D I C H I A R A Z I O N E
“E’ ora che il petrolio da un affare per pochi, come dimostra la recente inchiesta della Procura di Potenza, diventi una risorsa per tutti i cittadini della Basilicata”.Nicola Manfredelli, Segretario del Movimento “La Grande Lucania” nel commentare la vicenda della commistione affaristica e clientelare tra politica e petrolio ricorda che non più di due mesi fa aveva pubblicamente denunciato l’incomprensibile atteggiamento della Regione Basilicata sugli accordi con l’Eni e la Total, sempre più padroni di casa nella nostra regione.
Di fronte all’ennesimo esempio di malgoverno delle istituzioni lucane diventa sempre più indispensabile - afferma Manfredelli - imprimere un forte cambiamento alla politica lucana facendo in modo che tutti i cittadini possano capire, una buona volta, se effettivamente, attraverso il petrolio si possono raggiungere importanti obiettivi di sviluppo, oppure se grazie alla connivenza ed alla superficialità di partiti e istituzioni, si deve continuare assistere al solito spettacolo della nostra ricchezza che viene svenduta e se ne va fuori senza nessun beneficio per la popolazione.
Non a caso, conclude l’esponente del Movimento federalista, la Grande Lucania è nata con l’obiettivo di realizzare una politica federalista e di battersi per la difesa del territorio ed una corretta gestione delle risorse e delle ricchezze naturali.

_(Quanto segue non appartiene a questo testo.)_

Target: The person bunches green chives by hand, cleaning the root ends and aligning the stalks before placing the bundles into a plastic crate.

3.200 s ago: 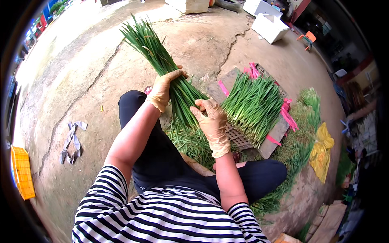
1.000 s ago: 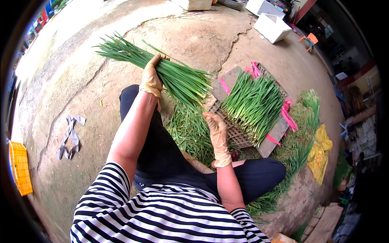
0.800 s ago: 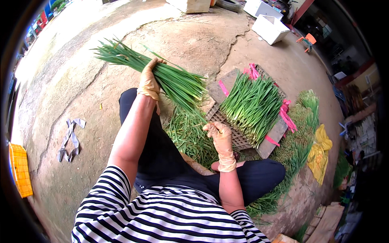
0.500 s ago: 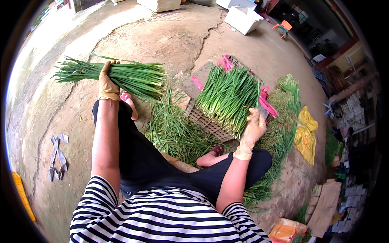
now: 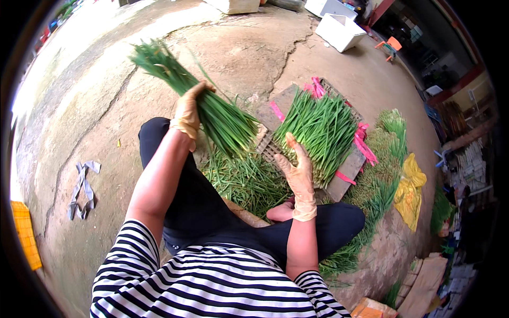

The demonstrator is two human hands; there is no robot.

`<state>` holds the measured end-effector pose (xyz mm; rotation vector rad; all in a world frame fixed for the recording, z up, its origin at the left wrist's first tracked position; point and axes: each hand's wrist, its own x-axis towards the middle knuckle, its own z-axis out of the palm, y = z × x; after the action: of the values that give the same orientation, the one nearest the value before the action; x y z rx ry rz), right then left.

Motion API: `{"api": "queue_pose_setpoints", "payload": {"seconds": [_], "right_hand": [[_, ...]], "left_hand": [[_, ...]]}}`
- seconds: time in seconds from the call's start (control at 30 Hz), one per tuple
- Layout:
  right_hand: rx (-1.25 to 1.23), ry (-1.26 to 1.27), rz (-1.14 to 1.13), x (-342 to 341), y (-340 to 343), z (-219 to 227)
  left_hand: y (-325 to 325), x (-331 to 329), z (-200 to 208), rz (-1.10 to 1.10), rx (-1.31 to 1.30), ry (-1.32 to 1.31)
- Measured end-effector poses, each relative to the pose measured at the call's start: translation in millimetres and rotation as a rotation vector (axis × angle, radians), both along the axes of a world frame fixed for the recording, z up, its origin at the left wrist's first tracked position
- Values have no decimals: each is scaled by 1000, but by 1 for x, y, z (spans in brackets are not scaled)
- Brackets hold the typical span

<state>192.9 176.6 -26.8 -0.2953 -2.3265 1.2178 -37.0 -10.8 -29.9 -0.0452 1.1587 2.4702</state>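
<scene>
Left hand (image 5: 186, 112) (gloved, like the right) clenched round the bunch (image 5: 220, 117) mid-length; bunch aslant, paler ends over loose leaves (image 5: 241, 183). Right hand (image 5: 300, 177) released, thumb and forefinger parted, before the stack (image 5: 324, 124) on the crate (image 5: 271, 151).

The bunch of stalks (image 5: 225, 122) lies across the left hand (image 5: 188, 108), its lower end toward the right hand (image 5: 298, 174). Just beyond the right hand, a stack of stalks (image 5: 323, 124) rests on a crate (image 5: 269, 150). Loose leaves (image 5: 241, 180) lie on the floor (image 5: 122, 175) below and between both hands. Right of the right hand, past the crate, spread more stalks (image 5: 377, 159), then a bag (image 5: 409, 193). Left of the left hand lies a cloth strip (image 5: 78, 197); well ahead of both hands stands a box (image 5: 339, 34).
</scene>
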Motion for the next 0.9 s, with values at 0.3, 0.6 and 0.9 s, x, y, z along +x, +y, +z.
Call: {"api": "queue_pose_setpoints", "payload": {"seconds": [0.3,0.6,0.9], "right_hand": [[187,-319,72,-91,-49,-45],[-453,-522,841,-90,-7,12],[-581,26,244,-23,14,-8]], "left_hand": [[46,40,-23,-298,-78,-7],[35,41,14,-701,160,27],[26,24,13,-455,-67,-15]]}}
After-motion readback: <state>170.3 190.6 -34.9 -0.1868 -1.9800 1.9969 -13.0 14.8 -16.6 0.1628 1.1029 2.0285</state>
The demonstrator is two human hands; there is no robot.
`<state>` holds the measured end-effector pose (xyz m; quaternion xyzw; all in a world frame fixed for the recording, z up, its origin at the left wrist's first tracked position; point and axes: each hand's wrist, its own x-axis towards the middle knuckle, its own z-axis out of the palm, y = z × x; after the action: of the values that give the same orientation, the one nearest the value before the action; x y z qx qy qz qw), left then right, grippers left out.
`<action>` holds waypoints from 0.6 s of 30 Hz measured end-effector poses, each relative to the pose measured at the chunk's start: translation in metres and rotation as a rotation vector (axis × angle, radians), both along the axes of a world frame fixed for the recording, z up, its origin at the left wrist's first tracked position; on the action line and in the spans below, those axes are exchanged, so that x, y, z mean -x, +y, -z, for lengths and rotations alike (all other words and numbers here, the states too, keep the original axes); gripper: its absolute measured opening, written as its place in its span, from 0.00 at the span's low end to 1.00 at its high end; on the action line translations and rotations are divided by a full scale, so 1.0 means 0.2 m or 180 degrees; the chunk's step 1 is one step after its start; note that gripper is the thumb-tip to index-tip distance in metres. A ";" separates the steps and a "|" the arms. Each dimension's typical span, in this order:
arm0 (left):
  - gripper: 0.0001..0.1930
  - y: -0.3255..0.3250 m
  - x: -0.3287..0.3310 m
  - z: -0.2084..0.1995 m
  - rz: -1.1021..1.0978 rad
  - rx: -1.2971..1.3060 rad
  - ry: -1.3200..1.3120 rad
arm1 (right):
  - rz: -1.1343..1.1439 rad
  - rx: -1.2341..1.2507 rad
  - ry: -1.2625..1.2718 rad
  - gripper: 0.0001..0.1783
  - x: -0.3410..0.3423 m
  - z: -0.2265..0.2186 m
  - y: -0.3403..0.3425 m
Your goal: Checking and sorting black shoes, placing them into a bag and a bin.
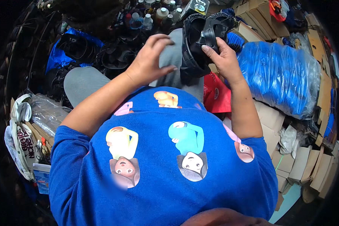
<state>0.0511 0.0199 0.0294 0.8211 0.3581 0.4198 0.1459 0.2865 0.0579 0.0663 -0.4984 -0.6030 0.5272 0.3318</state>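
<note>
My right hand (225,60) grips a black strapped shoe, which looks like a sandal (194,62), with the thumb over one strap and the fingers behind it. It is held up in front of my grey-trousered leg, and its far end lies among other dark things, so I cannot tell whether a second one is with it. To the left of it, my left hand (148,60) hovers over the grey trouser leg (173,49), fingers curved and spread apart, holding nothing.
Bottles (162,15) stand in a group at the back. More black shoes (118,52) lie on the left by blue plastic (56,56). A clear-wrapped blue bundle (278,75), a red bag (217,94) and cardboard boxes (258,17) crowd the right side.
</note>
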 end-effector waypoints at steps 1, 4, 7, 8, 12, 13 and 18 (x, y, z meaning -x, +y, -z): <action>0.31 0.00 0.00 0.03 -0.0184 0.1083 -0.0264 | -0.0071 -0.0053 -0.0093 0.14 0.00 0.01 0.01; 0.39 0.00 -0.03 0.10 -0.0288 0.2623 -0.0445 | -0.0255 -0.0123 -0.0190 0.15 0.02 0.00 0.00; 0.35 0.01 -0.07 0.09 -0.0189 0.2890 -0.0423 | -0.0370 -0.0264 -0.0883 0.16 0.04 -0.03 -0.01; 0.33 0.01 -0.07 0.08 -0.0053 0.3082 -0.0575 | -0.0377 -0.0256 -0.0881 0.16 0.04 -0.04 -0.02; 0.28 0.01 -0.09 0.06 0.0156 0.3203 -0.0682 | -0.0825 -0.0346 -0.1287 0.17 0.04 -0.10 -0.04; 0.27 0.01 -0.09 0.06 0.0219 0.3199 -0.0647 | -0.0982 -0.0241 -0.1268 0.16 0.03 -0.11 -0.04; 0.26 0.01 -0.10 0.06 0.0328 0.3202 -0.0618 | -0.1143 -0.0090 -0.1449 0.16 0.01 -0.15 -0.01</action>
<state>0.0704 0.0229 0.0180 0.6232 0.4596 0.2621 0.5760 0.2842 0.0555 0.0955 -0.4844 -0.7479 0.4436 0.0963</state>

Un sistema ove coesistano lo sfruttamento dei giacimenti naturali, l'attività agricola, quella industriale ed il turismo.
Si tratta di una battaglia che la Grande Lucania vuole portare fino in fondo per recuperare quella “lucanità” onesta e dignitosa messa in discussione dalle pratiche del “lucanismo” affaristico e inconcludente, di cui ne sono esempio lampante anche le ultime vicende dell’inchiesta giudiziaria che ha coinvolto il potere politico ed economico che opera in Basilicata.